Dr Hkalam Samson, who leads a congregation of more than 400,000 people, and fellow Kachin pastor, Langjaw Gam Seng, attended a meeting of global victims of religious persecution organised by the US State Department.
Other representatives came from Iraq, Tibet, North Korea, Iran and Cuba. Langjaw Gam Seng was tortured by Burmese troops for allegedly helping the media gain access to Mongkoe in northern Shan State in 2016 during clashes.
In December last year, Kachin activists who led anti-war protests in Myitkyina were each sentenced to six months in jail and fined for “defaming” the army.
Hkalam Samson told Trump there was no religious freedom in the semi-democratic union and that oppression and torture were common.
He asked for Trump’s backing in the transition to “genuine” democracy and federalism.
He praised as “helpful” recent US sanctions against commander-in-chief Min Aung Hlaing, the most powerful figure within government, and other leaders over extrajudicial killings of the Rohingya in Rakhine State. The officers named are now denied access to the US.
The sanctions came a day after the US announced the entry ban for “gross violations of human rights” and “atrocities” in Rakhine State.
Military spokesman Brigadier Zaw Min Tun said last month that the US sanctions harmed the dignity of the army but would have limited impact as the targeted officers had no need to visit the US.

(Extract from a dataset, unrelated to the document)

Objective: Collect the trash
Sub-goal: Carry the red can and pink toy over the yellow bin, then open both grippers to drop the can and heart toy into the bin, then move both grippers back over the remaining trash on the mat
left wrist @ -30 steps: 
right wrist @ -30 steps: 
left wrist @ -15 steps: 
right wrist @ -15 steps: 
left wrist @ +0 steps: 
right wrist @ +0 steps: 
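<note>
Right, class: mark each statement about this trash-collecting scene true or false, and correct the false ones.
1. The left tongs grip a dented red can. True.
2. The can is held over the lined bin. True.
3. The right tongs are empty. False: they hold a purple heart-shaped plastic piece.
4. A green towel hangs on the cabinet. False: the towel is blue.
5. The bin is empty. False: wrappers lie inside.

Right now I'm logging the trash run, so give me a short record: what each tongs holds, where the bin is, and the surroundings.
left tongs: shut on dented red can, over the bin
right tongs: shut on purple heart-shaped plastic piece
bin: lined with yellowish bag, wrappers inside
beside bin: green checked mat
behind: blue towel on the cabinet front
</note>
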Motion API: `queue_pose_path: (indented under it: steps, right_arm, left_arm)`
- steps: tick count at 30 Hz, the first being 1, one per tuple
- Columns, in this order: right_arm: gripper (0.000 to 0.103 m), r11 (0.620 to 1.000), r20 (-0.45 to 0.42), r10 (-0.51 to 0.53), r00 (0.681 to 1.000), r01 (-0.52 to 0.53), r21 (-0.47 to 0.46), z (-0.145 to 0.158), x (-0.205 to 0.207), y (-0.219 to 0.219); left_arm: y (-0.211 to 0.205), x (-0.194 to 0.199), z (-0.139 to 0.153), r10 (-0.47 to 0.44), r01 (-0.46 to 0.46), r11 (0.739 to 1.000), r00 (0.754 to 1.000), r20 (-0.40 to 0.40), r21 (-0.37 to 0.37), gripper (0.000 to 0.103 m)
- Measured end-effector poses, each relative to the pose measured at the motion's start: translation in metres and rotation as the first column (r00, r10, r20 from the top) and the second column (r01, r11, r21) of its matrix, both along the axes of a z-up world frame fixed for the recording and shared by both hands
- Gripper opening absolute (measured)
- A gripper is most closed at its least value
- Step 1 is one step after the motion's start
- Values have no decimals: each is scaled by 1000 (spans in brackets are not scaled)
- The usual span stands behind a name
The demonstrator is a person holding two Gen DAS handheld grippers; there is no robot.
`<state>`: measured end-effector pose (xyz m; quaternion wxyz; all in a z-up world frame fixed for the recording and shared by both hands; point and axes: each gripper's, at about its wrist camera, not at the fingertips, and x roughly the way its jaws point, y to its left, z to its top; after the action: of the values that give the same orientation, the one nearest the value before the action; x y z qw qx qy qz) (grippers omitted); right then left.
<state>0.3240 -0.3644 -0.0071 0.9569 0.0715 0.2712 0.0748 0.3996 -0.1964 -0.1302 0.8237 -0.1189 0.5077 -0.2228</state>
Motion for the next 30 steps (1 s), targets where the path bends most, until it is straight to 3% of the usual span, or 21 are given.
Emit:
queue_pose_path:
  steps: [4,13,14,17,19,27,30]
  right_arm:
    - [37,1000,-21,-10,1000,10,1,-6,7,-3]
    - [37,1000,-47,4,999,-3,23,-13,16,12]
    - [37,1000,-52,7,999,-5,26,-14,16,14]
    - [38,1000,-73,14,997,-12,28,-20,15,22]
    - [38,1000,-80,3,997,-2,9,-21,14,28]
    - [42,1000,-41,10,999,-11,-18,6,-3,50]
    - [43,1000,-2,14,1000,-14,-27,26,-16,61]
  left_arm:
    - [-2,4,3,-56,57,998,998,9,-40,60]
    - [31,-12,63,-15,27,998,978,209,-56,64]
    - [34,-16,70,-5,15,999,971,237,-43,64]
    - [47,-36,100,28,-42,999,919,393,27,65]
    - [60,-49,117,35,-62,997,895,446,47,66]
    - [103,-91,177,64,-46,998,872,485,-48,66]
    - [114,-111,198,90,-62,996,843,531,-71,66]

The US ambassador to Myanmar, Scot Marciel, met the pastors when they returned to Yangon to ease concerns they would face immediate arrest.
Hkalam Samson said: “I emphasised that there is no religious freedom in the country. However, it was not focused solely on the Christian community but the religious community as a whole throughout the country.”
The Myitkyina court is due to decide on September 9 whether to accept the case.
Kachin State-based lawyer Mung Seng Tu told the Irrawaddy the pastor had a right to express his views and he did not intend his comments to be broadcast.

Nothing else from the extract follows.